Антон Чехов. Скучная история

…В одну и ту же реку

Слова престижная, элитная школа в моем детстве еще не были в ходу. Не существовало и понятия частная школа – все школы были государственными. Но постепенно все менялось. А судьба приводила меня в школы в разных ипостасях: ученицей, затем учителем и, наконец, родительницей.

Птенцы Григория Ивановича

Образование я получила в школе, которая, наверное, заняла бы почетное место в рейтинге, если бы таковые составлялись в шестидесятых годах.

Во-первых, школа размещалась в самом центре Москвы, на тогдашней улице Станиславского (ныне Леонтьевский переулок).

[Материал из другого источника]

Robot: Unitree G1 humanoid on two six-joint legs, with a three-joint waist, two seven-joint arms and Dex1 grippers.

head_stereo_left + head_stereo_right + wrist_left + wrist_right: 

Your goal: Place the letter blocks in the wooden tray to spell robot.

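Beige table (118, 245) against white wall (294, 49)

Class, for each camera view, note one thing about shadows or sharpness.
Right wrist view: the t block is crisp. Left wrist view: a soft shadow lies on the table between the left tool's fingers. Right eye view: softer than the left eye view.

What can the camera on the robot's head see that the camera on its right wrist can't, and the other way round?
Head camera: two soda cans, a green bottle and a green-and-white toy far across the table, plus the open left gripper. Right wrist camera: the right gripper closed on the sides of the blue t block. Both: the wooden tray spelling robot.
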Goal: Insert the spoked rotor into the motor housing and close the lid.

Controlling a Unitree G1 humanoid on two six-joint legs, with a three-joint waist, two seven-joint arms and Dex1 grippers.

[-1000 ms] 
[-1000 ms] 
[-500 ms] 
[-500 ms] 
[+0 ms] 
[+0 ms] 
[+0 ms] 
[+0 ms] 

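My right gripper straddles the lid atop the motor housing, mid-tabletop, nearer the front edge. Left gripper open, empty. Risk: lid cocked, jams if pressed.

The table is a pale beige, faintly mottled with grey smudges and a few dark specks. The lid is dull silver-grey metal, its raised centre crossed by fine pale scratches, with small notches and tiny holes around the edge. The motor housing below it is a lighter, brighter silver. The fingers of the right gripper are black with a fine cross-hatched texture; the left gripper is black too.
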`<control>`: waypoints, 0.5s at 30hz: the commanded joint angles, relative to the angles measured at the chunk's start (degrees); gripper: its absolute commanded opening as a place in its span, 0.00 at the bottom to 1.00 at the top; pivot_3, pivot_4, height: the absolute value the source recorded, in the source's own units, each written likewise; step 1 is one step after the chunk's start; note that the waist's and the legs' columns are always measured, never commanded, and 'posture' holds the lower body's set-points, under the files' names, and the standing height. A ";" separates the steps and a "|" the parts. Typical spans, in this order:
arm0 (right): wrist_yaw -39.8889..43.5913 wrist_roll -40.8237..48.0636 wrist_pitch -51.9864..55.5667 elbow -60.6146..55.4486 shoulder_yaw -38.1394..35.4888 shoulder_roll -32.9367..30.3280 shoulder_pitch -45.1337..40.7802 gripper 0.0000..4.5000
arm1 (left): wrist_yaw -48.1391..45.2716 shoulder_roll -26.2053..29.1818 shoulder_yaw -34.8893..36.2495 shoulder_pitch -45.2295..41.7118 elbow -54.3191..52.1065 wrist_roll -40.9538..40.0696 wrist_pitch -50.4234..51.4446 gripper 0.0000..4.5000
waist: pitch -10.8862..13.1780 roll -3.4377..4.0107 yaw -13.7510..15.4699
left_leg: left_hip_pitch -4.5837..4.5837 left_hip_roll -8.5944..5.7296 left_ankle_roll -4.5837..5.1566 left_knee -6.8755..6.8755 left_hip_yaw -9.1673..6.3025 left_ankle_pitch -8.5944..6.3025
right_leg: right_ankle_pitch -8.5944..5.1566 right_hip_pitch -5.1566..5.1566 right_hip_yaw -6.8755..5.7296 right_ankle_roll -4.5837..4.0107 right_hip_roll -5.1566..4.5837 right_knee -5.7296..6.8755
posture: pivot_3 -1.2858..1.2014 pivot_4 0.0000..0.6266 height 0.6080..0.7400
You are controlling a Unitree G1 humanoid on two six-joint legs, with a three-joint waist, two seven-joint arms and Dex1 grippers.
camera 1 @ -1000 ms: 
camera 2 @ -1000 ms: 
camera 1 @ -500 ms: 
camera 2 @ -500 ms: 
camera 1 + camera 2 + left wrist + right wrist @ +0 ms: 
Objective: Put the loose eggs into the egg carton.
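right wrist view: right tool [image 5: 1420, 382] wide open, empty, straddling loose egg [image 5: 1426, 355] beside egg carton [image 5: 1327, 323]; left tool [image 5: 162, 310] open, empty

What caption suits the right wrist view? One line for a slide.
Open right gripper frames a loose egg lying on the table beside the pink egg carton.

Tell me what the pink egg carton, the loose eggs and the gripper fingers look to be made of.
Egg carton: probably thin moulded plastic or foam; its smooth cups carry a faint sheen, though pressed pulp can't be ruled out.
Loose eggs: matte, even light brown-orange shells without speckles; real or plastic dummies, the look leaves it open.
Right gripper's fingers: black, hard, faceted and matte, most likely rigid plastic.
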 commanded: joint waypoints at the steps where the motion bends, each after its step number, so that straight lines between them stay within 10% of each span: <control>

Сегодня это звучит гордо: у Тверского бульвара, а тогда Москва была маленькая и внутри Бульварного кольца густонаселенная, жили там люди без различия чинов и званий и по преимуществу в коммуналках. И школу выбирали (даже и не выбирали, в нее записывали) по единственному принципу – поближе, и все одноклассники добегали до дому минут за десять, не больше, а кое-кто заскакивал туда на большой перемене.

Но все-таки центральное положение школы выделяло ее из общего ряда. Например, во втором, кажется, классе к нам пришла настоящая американка – мулатка Кэрол, по поводу чего созвали экстренное родительское собрание, где было объяснено, что с ней дружить детям можно, потому что ее папа – корреспондент коммунистической газеты. Мы и дружили. С домом Кэрол у меня связаны три ярчайших потрясения: ей платили за то, что она мыла посуду и убирала комнату, у нее была морская свинка и роликовые коньки, а главное – она носила колготы и, бегая по классу, не прижимала к себе юбку, как делали мы, чтобы не вылезали поросячьего цвета байковые панталоны. А однажды – никогда не забуду – мы были допущены в святая святых, в кабинет ее отца, где стояла невиданная кожаная мебель и телевизор с большим экраном без привычной увеличивающей линзы, и смотрели, как Хрущев у трапа самолета обнимает слетавшего в космос Гагарина.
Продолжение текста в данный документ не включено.